The programme derives its research questions from the clinical care of tuberculosis (TB) and HIV-TB co-infected persons in South Africa and London. Through clinically-based studies we aim to improve knowledge of pathogenesis and thereby improve prevention and treatment.
Achievements have been in understanding the human immune response to tuberculosis, especially in the context of HIV-1 co-infection; and on translation of knowledge into novel intervention strategies. Notable is the work on the anti-inflammatory and antimicrobial functions of vitamin D in tuberculosis which led to multiple clinical trials. Of great impact is work on the description, understanding, prevention and management of the HIV-tuberculosis immune reconstitution inflammatory syndrome.
From no more than case-reports in 2004, we have made definitive contributions on the frequency (18% of persons receiving combined TB and HIV treatment), severity (neurological disease can have a death rate of 25%), clinical features, underlying immune mechanisms via inflammasome activation (Figure 1), and treatment and prevention with adjunctive corticosteroids such that management and a clear translational path to future interventions are now in place.
A second domain of major work is in understanding and treating latent tuberculosis. This work has used high-resolution PET/CT imaging to establish for the first time in humans the existence of a high-risk asymptomatic transition state between latent infection and active disease (Figure 2). The technique is thus a phenotypic benchmark for further experimental medicine studies of interventions to prevent progression of asymptomatic subclinical tuberculosis. Further work has identified that such high-risk individuals have elevation of transcripts representing the classical complement pathway and Fcγ receptor 1. Levels of circulating immune (antibody/antigen) complexes also increased in subclinical disease and were highly correlated with C1q transcript abundance. Our results indicate that levels of antibody/antigen complexes increase early in disease, associated with increased gene expression of C1q and Fcγ receptors that bind them. Understanding the role this plays in disease progression may facilitate development of interventions that prevent this, leading to a more favorable outcome and may also be important to diagnostic development.

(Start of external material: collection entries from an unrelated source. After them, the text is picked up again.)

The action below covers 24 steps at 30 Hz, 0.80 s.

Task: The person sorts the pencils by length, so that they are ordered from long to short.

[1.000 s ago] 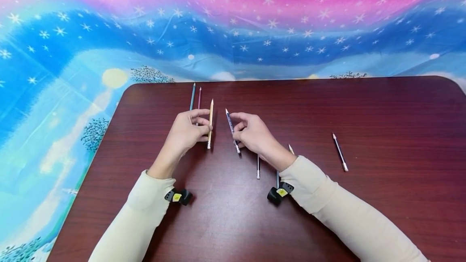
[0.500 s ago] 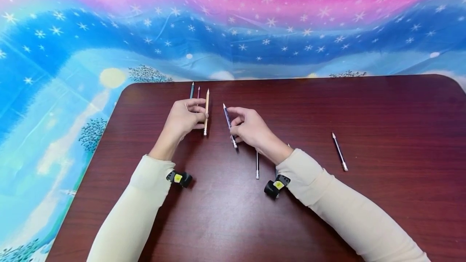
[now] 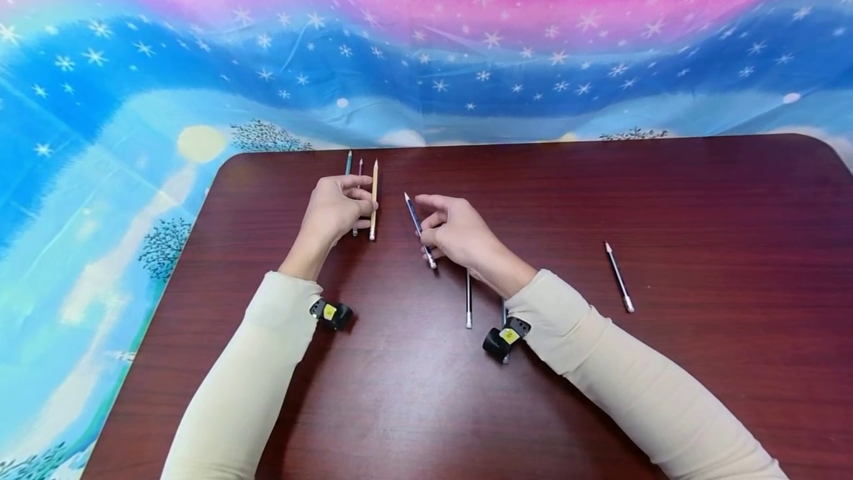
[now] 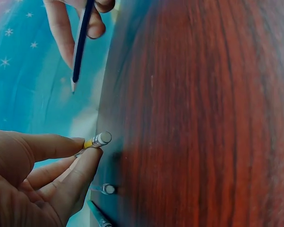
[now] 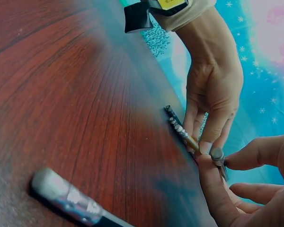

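The table (image 3: 400,391) has a glossy, red-brown wood-grain top with rounded far corners, and behind it hangs a creased, smooth cloth (image 3: 426,35) printed with snowflakes and trees. The pencils are slim, straight sticks with sharpened points and pale erasers in shiny metal bands. Both arms reach forward in cream sleeves, the wrists turned in so the hands face each other, well inside the table's edges. The left hand (image 3: 333,206) pinches a yellow pencil (image 3: 375,187) between thumb and fingers, its point toward the cloth; whether it touches the tabletop I cannot tell. Just left of it, partly behind the fingers, lie a purple pencil (image 3: 360,167) and a teal pencil (image 3: 349,161). The right hand (image 3: 460,232) pinches a dark blue pencil (image 3: 414,215) low on its shaft, near the eraser, tilted with its point up and left, its index finger stretched out. A black pencil (image 3: 469,301) lies near the right wrist, another pencil (image 3: 504,307) is mostly hidden beneath that wrist's camera (image 3: 504,339), and a dark pencil (image 3: 618,276) rests well apart at right.
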Available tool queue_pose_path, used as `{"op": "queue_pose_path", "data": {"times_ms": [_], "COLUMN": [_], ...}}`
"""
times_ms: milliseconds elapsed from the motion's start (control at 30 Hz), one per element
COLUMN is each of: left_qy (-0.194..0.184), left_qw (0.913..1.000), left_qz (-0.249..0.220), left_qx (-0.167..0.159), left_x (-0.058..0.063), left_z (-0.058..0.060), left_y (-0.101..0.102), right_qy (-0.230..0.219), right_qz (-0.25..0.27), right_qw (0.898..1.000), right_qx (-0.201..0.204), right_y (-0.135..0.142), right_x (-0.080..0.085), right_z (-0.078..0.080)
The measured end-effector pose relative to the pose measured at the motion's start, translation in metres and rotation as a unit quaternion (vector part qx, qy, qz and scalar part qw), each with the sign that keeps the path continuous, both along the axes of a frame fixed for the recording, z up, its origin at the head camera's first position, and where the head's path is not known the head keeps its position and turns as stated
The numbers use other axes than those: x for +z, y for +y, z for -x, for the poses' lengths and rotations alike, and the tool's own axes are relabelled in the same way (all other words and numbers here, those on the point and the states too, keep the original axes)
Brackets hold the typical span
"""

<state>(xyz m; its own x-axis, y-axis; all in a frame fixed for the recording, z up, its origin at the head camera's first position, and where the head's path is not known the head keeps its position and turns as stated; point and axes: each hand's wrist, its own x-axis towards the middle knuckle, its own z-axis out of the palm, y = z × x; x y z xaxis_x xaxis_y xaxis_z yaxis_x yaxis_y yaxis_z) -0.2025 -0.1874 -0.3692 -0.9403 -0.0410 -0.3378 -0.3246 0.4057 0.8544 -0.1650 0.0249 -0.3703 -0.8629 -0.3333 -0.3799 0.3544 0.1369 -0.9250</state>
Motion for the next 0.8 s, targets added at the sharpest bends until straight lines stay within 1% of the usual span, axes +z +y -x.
{"op": "queue_pose_path", "data": {"times_ms": [167,300,567,667,800], "left_qy": [0.008,0.02,0.05,0.05,0.04], "left_qw": [0.9985,0.9957,0.989,0.9853,0.981], "left_qz": [0.053,0.09,0.138,0.162,0.188], "left_qx": [0.011,0.009,-0.012,-0.021,-0.024], "left_x": [-0.001,-0.002,-0.003,-0.003,-0.003], "left_z": [0.003,0.006,0.009,0.01,0.012], "left_y": [0.003,0.006,0.011,0.013,0.015], "right_qy": [0.006,0.007,0.015,0.013,0.011], "right_qz": [-0.002,0.001,-0.003,0.0,0.002], "right_qw": [1.0,1.0,1.0,1.0,1.0], "right_qx": [0.0,-0.004,0.001,0.002,0.002], "right_y": [0.0,0.0,0.0,0.0,0.0], "right_x": [-0.001,-0.001,-0.002,-0.002,0.0], "right_z": [0.001,0.002,0.002,0.002,0.002]}}
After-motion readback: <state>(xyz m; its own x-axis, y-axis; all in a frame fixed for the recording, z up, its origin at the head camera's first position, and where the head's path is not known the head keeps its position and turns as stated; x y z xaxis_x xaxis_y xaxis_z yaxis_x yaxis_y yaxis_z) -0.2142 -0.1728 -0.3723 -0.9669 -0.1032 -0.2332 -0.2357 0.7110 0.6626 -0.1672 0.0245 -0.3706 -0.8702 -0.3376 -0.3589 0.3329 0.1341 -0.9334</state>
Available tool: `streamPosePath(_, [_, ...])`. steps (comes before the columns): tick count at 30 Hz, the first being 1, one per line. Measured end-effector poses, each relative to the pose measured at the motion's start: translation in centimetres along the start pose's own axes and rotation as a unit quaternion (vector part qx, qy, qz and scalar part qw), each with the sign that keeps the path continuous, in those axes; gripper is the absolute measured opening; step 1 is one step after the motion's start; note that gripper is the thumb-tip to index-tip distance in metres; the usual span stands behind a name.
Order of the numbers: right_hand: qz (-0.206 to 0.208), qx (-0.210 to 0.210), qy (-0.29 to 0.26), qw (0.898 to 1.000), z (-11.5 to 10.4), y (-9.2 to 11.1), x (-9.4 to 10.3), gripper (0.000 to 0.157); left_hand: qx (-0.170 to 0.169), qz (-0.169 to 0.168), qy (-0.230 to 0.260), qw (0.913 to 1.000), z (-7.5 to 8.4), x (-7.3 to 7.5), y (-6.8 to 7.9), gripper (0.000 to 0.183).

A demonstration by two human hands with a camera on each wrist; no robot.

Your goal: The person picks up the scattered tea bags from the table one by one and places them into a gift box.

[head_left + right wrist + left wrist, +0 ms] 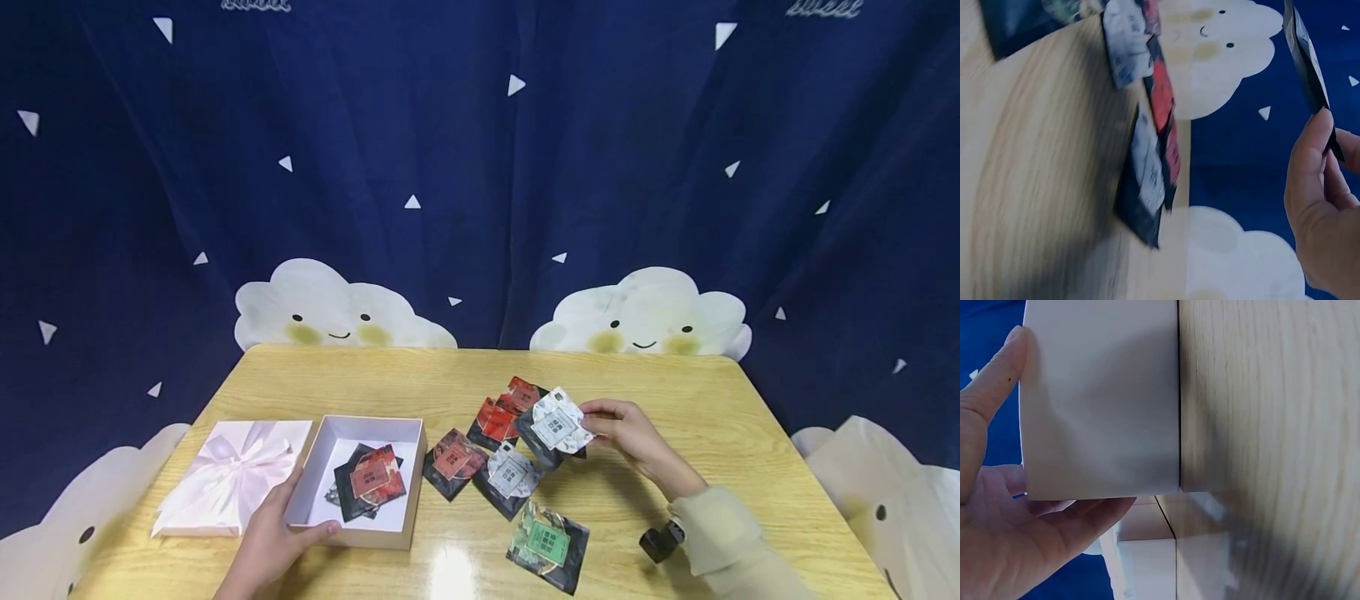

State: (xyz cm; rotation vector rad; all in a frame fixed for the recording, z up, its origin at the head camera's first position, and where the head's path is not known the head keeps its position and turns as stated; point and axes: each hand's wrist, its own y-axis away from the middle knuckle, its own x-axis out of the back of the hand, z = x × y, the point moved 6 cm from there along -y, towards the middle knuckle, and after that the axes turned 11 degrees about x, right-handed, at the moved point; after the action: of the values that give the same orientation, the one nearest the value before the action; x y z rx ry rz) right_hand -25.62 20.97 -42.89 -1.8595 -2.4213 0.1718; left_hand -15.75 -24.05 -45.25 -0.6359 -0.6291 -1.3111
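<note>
My left hand [270, 533] grips the near left corner of an open pale pink box [416, 500], thumb at the front and fingers along the left side. In the box, a red-and-black sachet [372, 477] lies over other dark sachets, mostly hidden. My right hand [633, 433] pinches a white-and-black sachet [558, 421] by its edge; the right wrist view shows this sachet [1309, 69] raised above the table. Below it lie a white-labelled sachet [508, 477], red sachets [497, 422] and a brownish-red sachet [453, 462]. Nearer lies a green-labelled sachet [549, 543].
A pale pink box lid [225, 479] with a ribbon bow lies left of the box. A small black device [662, 542] is at my right wrist. Behind the wooden table [675, 383] hangs a dark blue curtain [480, 167] with clouds and triangles.
</note>
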Motion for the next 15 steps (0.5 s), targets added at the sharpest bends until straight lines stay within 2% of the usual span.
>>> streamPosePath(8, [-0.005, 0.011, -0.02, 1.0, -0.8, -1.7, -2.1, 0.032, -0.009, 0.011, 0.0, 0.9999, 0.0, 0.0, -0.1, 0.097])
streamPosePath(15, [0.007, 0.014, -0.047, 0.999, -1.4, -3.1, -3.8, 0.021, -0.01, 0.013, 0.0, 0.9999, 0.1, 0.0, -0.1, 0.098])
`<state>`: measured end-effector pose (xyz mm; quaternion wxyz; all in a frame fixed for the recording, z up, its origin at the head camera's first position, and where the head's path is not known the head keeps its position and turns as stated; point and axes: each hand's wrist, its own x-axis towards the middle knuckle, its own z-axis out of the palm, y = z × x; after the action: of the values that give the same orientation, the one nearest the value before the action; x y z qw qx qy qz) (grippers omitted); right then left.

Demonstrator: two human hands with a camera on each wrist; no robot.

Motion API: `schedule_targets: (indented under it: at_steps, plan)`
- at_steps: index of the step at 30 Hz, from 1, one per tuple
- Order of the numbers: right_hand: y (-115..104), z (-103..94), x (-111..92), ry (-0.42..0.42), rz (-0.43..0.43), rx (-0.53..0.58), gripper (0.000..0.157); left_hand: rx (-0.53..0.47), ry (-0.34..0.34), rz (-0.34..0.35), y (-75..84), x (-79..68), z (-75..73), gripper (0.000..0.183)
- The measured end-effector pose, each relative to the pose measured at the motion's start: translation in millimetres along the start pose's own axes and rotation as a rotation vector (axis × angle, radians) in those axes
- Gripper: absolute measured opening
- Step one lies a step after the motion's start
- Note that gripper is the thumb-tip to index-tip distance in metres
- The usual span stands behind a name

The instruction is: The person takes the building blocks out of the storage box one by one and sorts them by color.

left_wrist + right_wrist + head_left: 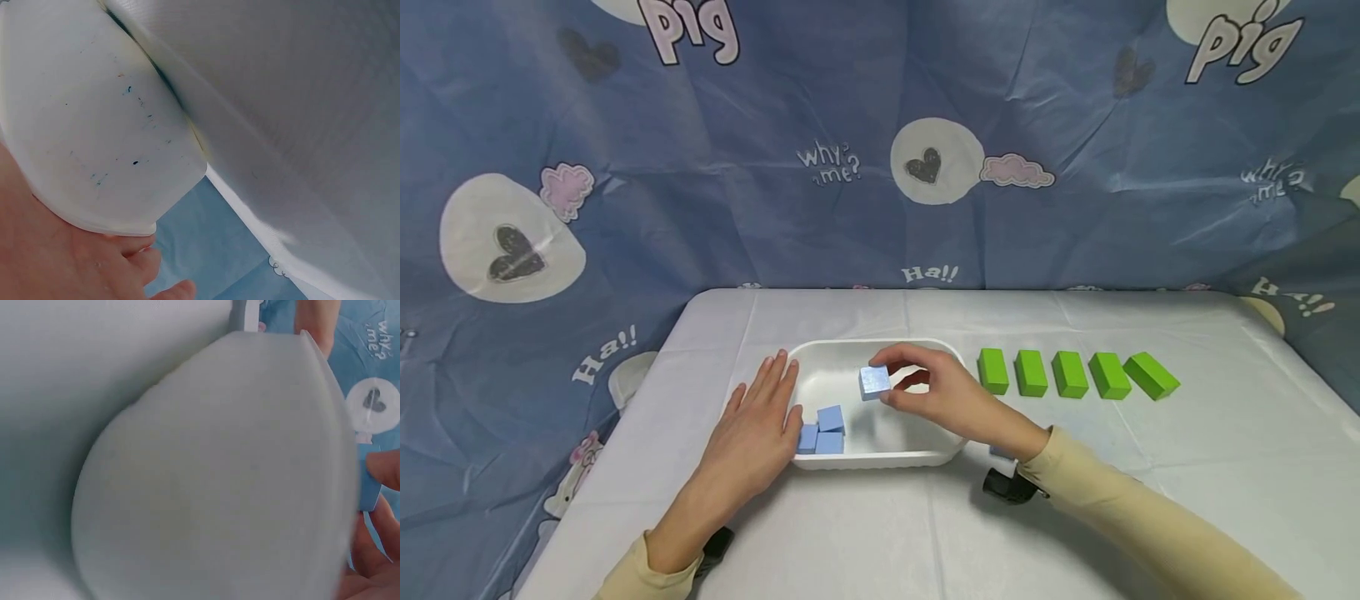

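A pale blue block (pixel 874 382) is pinched between the thumb and fingers of my right hand (pixel 943 392), held over the white tray (pixel 880 460). In the right wrist view the same blue block (pixel 369 478) shows just past the tray wall (pixel 212 469). My left hand (pixel 756 425) lies with straight fingers along the tray's left end, touching its rim. The left wrist view has that hand (pixel 81 262) against the tray's outer wall (pixel 112 125). Three more blue blocks (pixel 830 442) sit together in the tray's near left corner.
Several green blocks (pixel 1032 372) stand in a row right of the tray, the rightmost one (pixel 1152 376) turned at an angle. A white cloth covers the table (pixel 865 533). Behind it hangs a blue printed curtain (pixel 820 92).
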<state>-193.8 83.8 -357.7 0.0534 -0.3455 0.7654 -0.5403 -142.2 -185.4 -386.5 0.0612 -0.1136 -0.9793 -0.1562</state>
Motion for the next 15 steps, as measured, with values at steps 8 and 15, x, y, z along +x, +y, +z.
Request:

Microarray profiling revealed that TLR signaling and inflammasome activation are critical in mediating TB-IRIS pathogenesis. Our proposed model begins with M. tuberculosis antigen recognition by surface-expressing TLRs, which triggers the downstream signaling cascade with adaptor molecules such as MyD88 and IRAK4 to activate IRF7, thereby triggering the production of type I IFN. Paracrine signaling of Type I IFN to IFNAR recruits and phosphorylates STAT1/2 dimers, leading to further recruitment of IRF9 and the formation of ISGF3, thereby inducing pro-caspase-11 (caspase-4/5 in human) and AIM-2 inflammasome (caspase-1). Caspase-11 cleaves IL-1α into its mature form and can lead to pyroptosis. The noncanonical inflammasome (caspase-11) can also activate the canonical inflammasome (caspase-1), which cleaves IL-1β and IL-18 into their mature form. Alternatively, TLR signaling via MyD88 can also activate NF-κb via the TAK1/IKK complex. Activation of NF-κb triggers the production of an array of cytokines, including TNF-α, IL-6 and IL-12. In addition, NF-κB can also activates NLRP1/3 inflammasomes and subsequently leads to the production of IL-1β and IL-18.
Figure 2: Radiological and clinical findings in participants with evidence of subclinical tuberculosis (infiltrates, scars or active nodules). e– Lesions from six participants with infiltrates shown on fused FDG-PET/CT images in coronal plane. Participants uniquely numbered 1 – 6 in top left of image.
Baseline scans denoted by “B” in top right corner with baseline lesions circled in green. Follow-up scans denoted by “Tx” in top right corner of image with lesions post-treatment circled in blue. For participants “4”, “5” and “6” the treatment received between scans was IPT, 2HRZE and 2HRZE/4HR respectively. f – Lesions from six participants with scars (at least one example from each participant). Three participants numbered “3”, “4” and “6” also have infiltrates corresponding to Figure 1e. Lesions in baseline PET/CT scan circled in green. Mediastinal lymph nodes pre and post IPT circled green and blue respectively for participants “7” and “8”.